On the issues formed there was a trial to a jury, during which the court, by agreement of parties in open court, instructed the jury orally. The jury returned a verdict for plaintiff in' the sum of $40.87.

Motion for a new trial was filed, argued, submitted, and overruled. The court then made an order that the plaintiff, within ten days of the date of such order, bring into court and place on file the certificate of stock in controversy, for delivery to defendant and cancellation, plaintiff failing to so do, the verdict to be set aside and a new trial ordered. This order was of date May 28,1891. On November 19, 1891, the following entry appears: “It satisfactorily appearing to the court that the defendant has deposited in this court for cancellation the shares of stock as by a former order of court he was required to do, and that said order has been fully complied with, it is considered and adjudged that the plaintiff, Dwight Mordock, have and recover of the defendant, the American Building & Loan Association, the sum of $40.87 and his costs herein, taxed at $47.93.”

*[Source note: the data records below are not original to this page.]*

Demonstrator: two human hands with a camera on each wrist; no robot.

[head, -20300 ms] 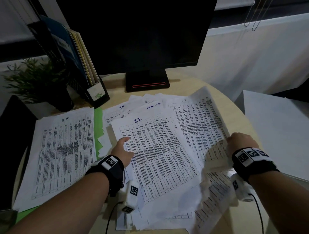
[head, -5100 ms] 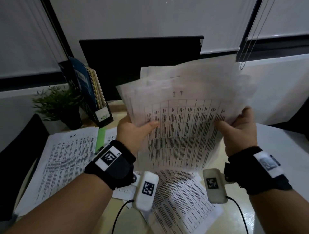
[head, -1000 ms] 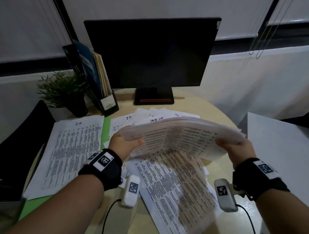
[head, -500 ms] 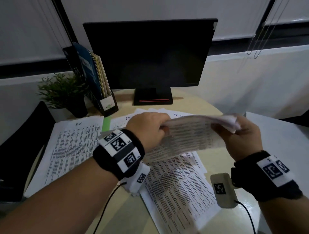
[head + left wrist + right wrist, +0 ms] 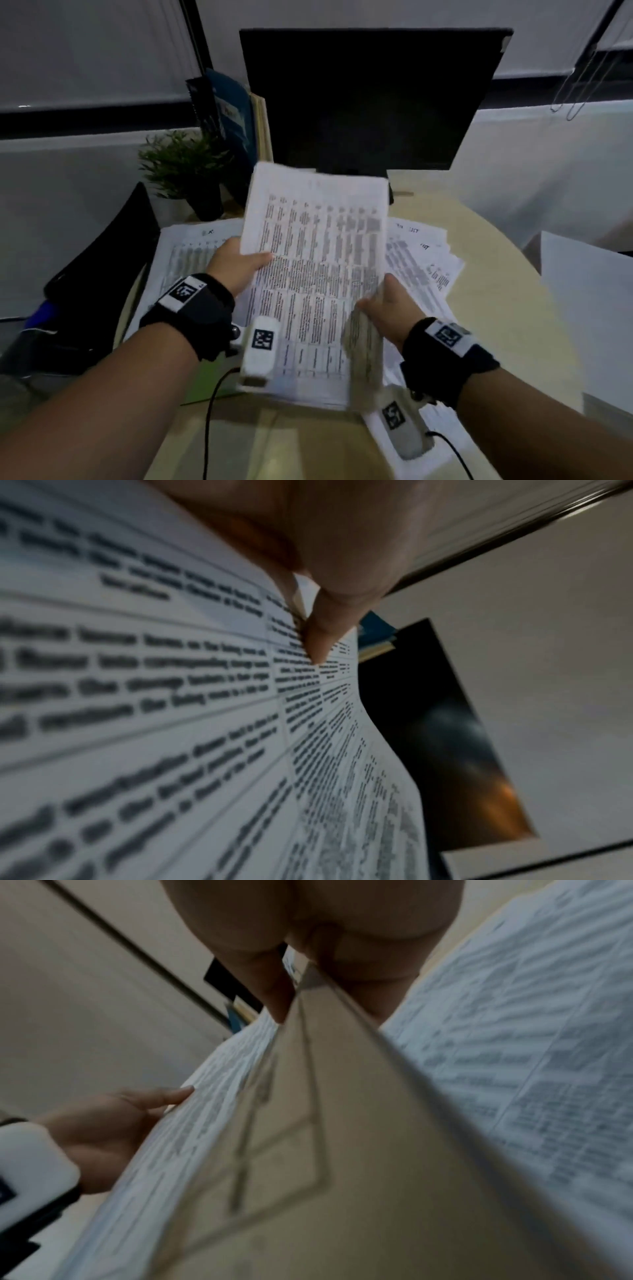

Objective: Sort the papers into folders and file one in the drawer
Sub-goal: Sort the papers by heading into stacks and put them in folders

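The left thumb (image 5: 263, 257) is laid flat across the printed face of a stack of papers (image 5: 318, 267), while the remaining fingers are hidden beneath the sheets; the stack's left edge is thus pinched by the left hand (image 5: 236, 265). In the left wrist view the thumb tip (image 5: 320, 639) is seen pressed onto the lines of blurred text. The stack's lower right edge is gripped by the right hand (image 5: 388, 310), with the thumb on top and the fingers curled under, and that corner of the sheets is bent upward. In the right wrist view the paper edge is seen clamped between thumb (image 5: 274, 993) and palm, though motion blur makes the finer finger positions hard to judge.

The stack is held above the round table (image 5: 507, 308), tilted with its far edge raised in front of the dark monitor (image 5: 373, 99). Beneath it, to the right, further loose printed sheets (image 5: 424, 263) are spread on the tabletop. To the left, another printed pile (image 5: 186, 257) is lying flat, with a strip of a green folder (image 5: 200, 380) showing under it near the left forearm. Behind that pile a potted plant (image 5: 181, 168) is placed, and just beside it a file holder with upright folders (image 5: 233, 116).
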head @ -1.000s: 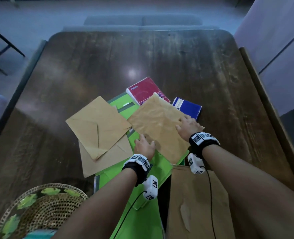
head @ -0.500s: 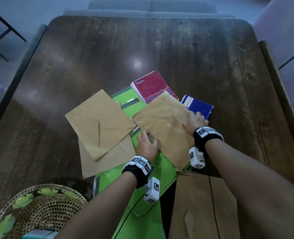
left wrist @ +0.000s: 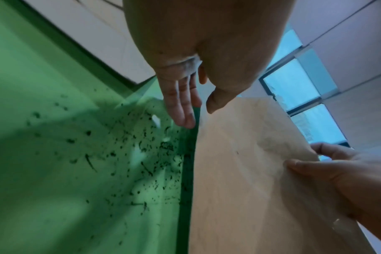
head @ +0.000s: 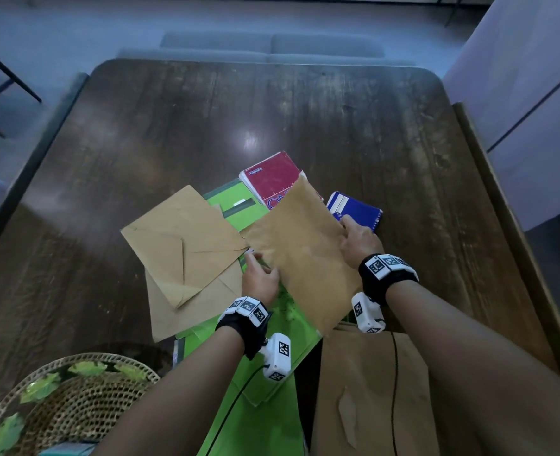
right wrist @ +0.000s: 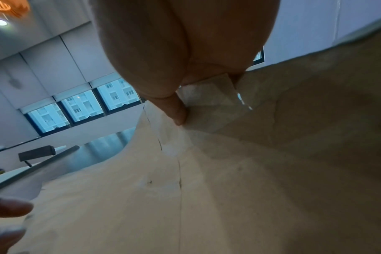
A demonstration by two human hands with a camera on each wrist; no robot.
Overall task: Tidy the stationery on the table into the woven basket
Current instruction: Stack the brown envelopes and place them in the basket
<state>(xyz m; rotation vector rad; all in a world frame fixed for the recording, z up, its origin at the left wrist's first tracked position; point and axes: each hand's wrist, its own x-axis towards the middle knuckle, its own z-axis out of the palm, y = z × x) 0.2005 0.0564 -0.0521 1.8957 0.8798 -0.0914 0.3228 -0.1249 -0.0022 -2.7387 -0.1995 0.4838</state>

The first error of which the plaintiff in error complains is that the court erred in sustaining the objections to certain questions asked of witness B. F. Stoneman, aud excluding the evidence from the jury. The questions and evidence referred to were contained in the deposition of witness Stoneman on pages 3 and 4 thereof. In order to understand the points raised by such assignment of error we will here give the questions and answers:

Q. On receiving applications for loans, what is the usual and customary practice of the association in getting information regarding the property offered by the applicant as security ?

A. We apply for the appraisal from three disinterested parties.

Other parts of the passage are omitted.